Lula e a destruição da memória

Por Tarso Genro
“A pulsão de impor-se pela habilidade de manipular palavras e imagens não mudou desde aqueles tempos longínquos, mas o instrumento posto a serviço dela é, hoje, infinitamente mais poderoso. Desse ponto de vista, com as mídias, dá-se o mesmo que com os armamentos: nossa ferocidade não aumentou, mas nossa capacidade de destruir vidas e construções é infinitamente superior à dos romanos ou à dos bárbaros do Norte. (…) Acreditamos tomar sozinhos nossas decisões; mas se todas as grandes mídias, desde a manhã até a noite e dia após dia, nos enviam uma mensagem, a margem de liberdade de que dispomos para formar nossas opiniões fica muito restrita.”  Este texto é de Tzvetan Todorov, no seu livro “Inimigos Íntimos da Democracia”,  Cia. das letras, 2012, pg. 197. Todorov é um cientista da linguística, um dos grandes intelectuais contemporâneos, aliás sempre prestigiado pelas suas convicções democráticas, méritos acadêmicos e independência em relação aos extremos.
Fui relê-lo, para procurar entender um pouco o recente fenômeno Cunha, flagrado em operações suspeitas, com provas materiais, depois de ter comandado a mais formidável chantagem feita contra um Governo, na história da república. E o fez, amparado na sua condição de membro do Partido mais importante do Governo e líder inconteste da oposição fisiológica e neoliberal. Sua chantagem consistiu, até agora, num triplo movimento: estourar o Orçamento da União com os gastos estratosféricos de uma “pauta bomba”; chantagear o Vice-presidente da República, para que não se “aproxime demais” da Presidenta, para dar-lhe estabilidade; resistir à aprovação do “ajuste” ortodoxo do Governo, para inviabilizar a sua governabilidade e, quem sabe, impulsionar o seu impedimento. Nem toda a oposição lhe tem como referência, mas a sua parte mais rancorosa e antidemocrática.
Cunha é o líder da oposição, arrombador do orçamento, ícone da direita truculenta e membro do maior partido do Governo. Nesta posição, foi protegido e incensado pela mídia tradicional, para se tornar o promotor número um da inviabilização do Governo Dilma, fossem quais fossem as suas opções de política econômica e monetária. Cunha está se transferindo, agora, da esfera da política para a esfera da polícia e da condição de problema do Governo, para problema da oposição e da República.
Observação necessária: não sou adepto das medidas de “ajuste” do Governo e não concordo com a sua busca de governabilidade em troca da aplicação da pauta exigida pelas “agências de risco”. São medidas que não estabilizam a economia, antes congelam injustiças.
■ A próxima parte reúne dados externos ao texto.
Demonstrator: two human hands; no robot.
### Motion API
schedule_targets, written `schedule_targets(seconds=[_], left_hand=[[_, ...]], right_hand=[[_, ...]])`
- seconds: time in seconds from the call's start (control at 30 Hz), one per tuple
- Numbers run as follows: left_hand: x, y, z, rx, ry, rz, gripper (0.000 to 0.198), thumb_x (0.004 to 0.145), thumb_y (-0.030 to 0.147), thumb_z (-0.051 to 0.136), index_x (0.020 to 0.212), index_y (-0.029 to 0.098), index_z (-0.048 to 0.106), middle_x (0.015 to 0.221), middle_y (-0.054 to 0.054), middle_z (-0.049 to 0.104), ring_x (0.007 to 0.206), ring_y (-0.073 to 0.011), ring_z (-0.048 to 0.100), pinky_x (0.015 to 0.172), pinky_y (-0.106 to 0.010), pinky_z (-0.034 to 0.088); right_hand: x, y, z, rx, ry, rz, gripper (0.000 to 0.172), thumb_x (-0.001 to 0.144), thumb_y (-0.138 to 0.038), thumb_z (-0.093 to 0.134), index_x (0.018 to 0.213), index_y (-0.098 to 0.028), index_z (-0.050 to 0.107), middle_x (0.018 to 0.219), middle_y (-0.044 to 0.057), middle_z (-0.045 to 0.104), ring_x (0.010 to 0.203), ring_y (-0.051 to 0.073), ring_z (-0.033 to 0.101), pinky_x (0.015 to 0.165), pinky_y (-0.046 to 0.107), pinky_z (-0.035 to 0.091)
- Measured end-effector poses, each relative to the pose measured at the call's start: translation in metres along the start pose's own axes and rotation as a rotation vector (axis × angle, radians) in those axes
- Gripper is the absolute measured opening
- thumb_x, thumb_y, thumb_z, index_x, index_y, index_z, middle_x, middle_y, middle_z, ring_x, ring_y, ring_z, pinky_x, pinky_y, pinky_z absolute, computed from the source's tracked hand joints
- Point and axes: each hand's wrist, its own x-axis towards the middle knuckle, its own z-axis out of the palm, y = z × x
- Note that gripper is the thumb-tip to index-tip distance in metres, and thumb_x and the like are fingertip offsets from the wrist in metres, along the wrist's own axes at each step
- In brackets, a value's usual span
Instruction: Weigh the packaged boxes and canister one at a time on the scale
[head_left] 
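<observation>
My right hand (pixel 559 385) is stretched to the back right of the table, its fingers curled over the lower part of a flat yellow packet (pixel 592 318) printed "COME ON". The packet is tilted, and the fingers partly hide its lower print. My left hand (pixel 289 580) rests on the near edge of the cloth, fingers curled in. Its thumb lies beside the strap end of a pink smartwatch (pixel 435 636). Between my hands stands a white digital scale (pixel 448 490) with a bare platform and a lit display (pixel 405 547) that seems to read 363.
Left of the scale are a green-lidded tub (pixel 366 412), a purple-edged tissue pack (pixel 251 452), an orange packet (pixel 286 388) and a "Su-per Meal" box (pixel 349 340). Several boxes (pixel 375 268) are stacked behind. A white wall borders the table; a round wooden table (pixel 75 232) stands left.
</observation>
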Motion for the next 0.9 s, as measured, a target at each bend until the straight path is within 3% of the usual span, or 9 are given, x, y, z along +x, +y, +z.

Nem acho que o Governo tenha lidado, com as chantagens de Cunha, de forma republicana, tanto como pelo que ele é, como pelo que pretendia em relação ao Governo: tutelá-lo e humilhá-lo. Compreendo as atitudes do Governo -para manter-se governando- como uma desesperada defesa de um mandato legítimo, carente de apoio popular (pelos seus próprio erros), para resistir ao “golpismo paraguaio” ainda em curso.
Cunha, porém, só chegou, até aqui, pelo apoio praticamente irrestrito que teve da direita e pelo apoio que teve de cronistas das “redes”, editorialistas dos grandes meios e seus colunistas políticos. Eles chegaram ao extremo de fórmulas, literalmente, como estas: “O ódio à Cunha é ódio à democracia”; “Cunha nos representa”; “O PSDB saúda a marcha pela democracia. Vocês são exemplo de democracia e esperança de um Brasil livre da corrupção ” (palavras que designam uma foto, onde Cunha, radiante, está abraçado com vários seus dignos apoiadores).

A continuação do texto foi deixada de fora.